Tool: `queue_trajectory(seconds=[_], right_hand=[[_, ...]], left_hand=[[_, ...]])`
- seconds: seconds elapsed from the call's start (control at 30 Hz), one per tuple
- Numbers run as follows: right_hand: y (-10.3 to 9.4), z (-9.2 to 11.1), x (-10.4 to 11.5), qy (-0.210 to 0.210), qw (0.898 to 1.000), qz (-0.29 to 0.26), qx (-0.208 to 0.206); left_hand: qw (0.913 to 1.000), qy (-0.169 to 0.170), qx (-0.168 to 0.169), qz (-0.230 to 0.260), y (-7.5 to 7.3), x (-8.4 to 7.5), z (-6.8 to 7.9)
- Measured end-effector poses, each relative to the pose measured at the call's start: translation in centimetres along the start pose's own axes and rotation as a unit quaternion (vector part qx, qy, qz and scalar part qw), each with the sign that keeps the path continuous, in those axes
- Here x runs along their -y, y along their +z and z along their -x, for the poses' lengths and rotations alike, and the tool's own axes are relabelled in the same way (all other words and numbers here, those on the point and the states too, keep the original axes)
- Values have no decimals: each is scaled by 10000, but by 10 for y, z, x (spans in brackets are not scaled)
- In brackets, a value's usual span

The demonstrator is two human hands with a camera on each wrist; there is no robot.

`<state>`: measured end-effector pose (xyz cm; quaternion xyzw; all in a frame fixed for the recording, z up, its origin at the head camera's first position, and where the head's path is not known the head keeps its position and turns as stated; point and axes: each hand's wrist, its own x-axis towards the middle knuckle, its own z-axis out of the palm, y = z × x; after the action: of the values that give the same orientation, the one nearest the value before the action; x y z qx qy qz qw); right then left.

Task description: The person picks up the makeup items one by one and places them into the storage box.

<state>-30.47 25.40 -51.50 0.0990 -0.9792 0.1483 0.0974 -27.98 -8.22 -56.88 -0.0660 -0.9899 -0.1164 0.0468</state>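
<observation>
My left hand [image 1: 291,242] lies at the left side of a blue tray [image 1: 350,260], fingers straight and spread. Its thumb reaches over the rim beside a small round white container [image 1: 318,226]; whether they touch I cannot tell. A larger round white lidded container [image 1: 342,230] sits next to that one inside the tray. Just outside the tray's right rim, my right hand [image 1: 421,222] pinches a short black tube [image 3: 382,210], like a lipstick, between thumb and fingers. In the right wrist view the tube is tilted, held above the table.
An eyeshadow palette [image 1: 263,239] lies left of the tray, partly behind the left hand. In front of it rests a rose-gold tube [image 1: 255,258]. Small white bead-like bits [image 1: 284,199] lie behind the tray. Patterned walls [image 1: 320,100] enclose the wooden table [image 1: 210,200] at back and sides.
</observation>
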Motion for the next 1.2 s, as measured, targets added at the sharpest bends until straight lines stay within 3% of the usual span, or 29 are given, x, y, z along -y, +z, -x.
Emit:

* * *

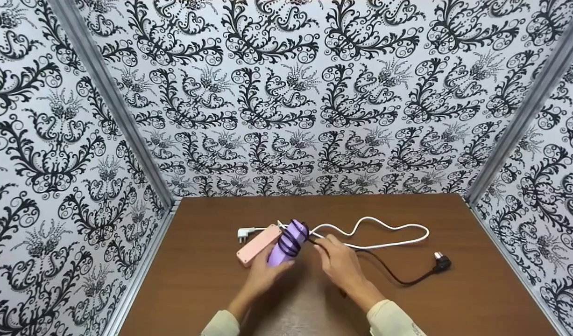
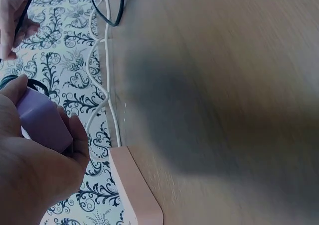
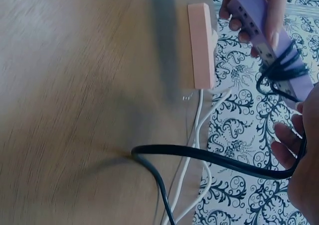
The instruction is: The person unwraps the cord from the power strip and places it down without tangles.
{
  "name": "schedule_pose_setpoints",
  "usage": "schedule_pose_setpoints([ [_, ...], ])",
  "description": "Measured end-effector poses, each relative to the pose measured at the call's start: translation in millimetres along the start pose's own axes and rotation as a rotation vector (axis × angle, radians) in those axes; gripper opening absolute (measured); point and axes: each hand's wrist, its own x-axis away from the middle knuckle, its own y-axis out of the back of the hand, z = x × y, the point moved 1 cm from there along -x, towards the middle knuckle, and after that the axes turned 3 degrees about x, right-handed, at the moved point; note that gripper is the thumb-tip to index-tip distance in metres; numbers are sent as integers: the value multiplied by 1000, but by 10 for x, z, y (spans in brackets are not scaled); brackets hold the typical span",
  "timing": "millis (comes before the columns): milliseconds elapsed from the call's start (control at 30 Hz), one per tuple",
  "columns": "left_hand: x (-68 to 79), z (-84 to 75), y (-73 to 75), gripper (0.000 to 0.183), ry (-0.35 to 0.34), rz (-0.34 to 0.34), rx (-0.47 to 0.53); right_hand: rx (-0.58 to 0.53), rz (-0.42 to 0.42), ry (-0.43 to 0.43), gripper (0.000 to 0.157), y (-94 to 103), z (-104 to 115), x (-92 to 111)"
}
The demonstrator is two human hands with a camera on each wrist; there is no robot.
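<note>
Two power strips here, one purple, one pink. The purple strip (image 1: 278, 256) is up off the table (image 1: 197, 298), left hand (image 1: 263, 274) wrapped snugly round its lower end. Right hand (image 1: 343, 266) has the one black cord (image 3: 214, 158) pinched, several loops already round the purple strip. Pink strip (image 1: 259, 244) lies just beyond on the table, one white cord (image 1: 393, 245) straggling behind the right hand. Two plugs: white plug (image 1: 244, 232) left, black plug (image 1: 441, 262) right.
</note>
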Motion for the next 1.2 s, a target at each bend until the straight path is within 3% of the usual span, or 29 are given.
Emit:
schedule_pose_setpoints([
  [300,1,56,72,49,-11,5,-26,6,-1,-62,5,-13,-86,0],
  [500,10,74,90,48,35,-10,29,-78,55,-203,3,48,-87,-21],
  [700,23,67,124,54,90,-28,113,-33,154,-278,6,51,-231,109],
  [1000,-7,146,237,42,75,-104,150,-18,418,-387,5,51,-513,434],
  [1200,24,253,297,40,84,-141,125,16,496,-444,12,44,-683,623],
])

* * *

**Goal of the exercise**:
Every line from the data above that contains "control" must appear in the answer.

**Answer box**:
- seconds: seconds elapsed from the call's start (control at 30 Hz), one per tuple
  "timing": "millis (comes before the columns): milliseconds elapsed from the call's start (control at 30 Hz), one per tuple",

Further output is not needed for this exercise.